The SMT PCB Puzzle

Aug 17, 2018 8:00:00 AM

When a printed circuit board (PCB) is fabricated, the overall size of the full board will be much larger than the final product board. In most cases, multiple "copies" of the PCB are made on a single, larger piece of material before they are cut into the size of the final board. In may ways, the way that these boards are cobbled together is like a puzzle that is a balance of efficiency of the fabrication process as well as optimization of subsequent processes that create the final product.

For the PCB design, hardware designers will generally consider electrical signals and the arrangement of the components on the final board with a specific focus on functional issues of the product. Designers don't generally think as much about the considerations around manufacturing and assembly of the final PCB. The best results for the final product will balance between function and manufacturability. When an SMT process is required for final assembly, special attention needs to be given to the PCB layout to optimize speed of placement of the components. To gain the best optimization, arranging the "puzzle" is also very important. 

 

 PCB yin and yang boardAA Board

The examples above show some boards that have intentionally not been separated so as to keep them as a larger unit. This improves the efficiency of the SMT placement because there is less transition time between boards and the equipment can be run at higher utilization. The higher the utilization of the equipment, the quicker the final product can emerge. 

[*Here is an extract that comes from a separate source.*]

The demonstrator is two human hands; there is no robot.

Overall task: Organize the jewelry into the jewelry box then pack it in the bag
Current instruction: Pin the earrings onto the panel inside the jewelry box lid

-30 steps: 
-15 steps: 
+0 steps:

The Decision Process of the Puzzle

The main decision points around how to put this puzzle together revolves around the capabilities and attributes of the SMT equipment as well as some specifics of the board:

  1. The process capability of the equipment
    1. The maximum size of the board that an SMT system can handle will place a limit on how many attached PCB's can be routed at the same time.
    2. The number of boards that can fit within this maximum size will also play a role as the board size may not evenly divide into the size of the SMT maximum.
    3. The number of components that can be loaded into each process stage will also be important as more components will require more reels be loaded into the system and affect efficiency. 
  2. PCB thickness
    1. The thickness of the board will directly affect the performance as the board size increases.
    2. If the board is thin, then there is a chance of deformation during the reflow stage of the SMT process if the board(s) are too large. 
  3. Production operation complexity
    1. The design characteristics of the board may make the production process complex. 
    2. For example, if the board is very thin and the size is large, it can be more fragile and easily damaged during the process. 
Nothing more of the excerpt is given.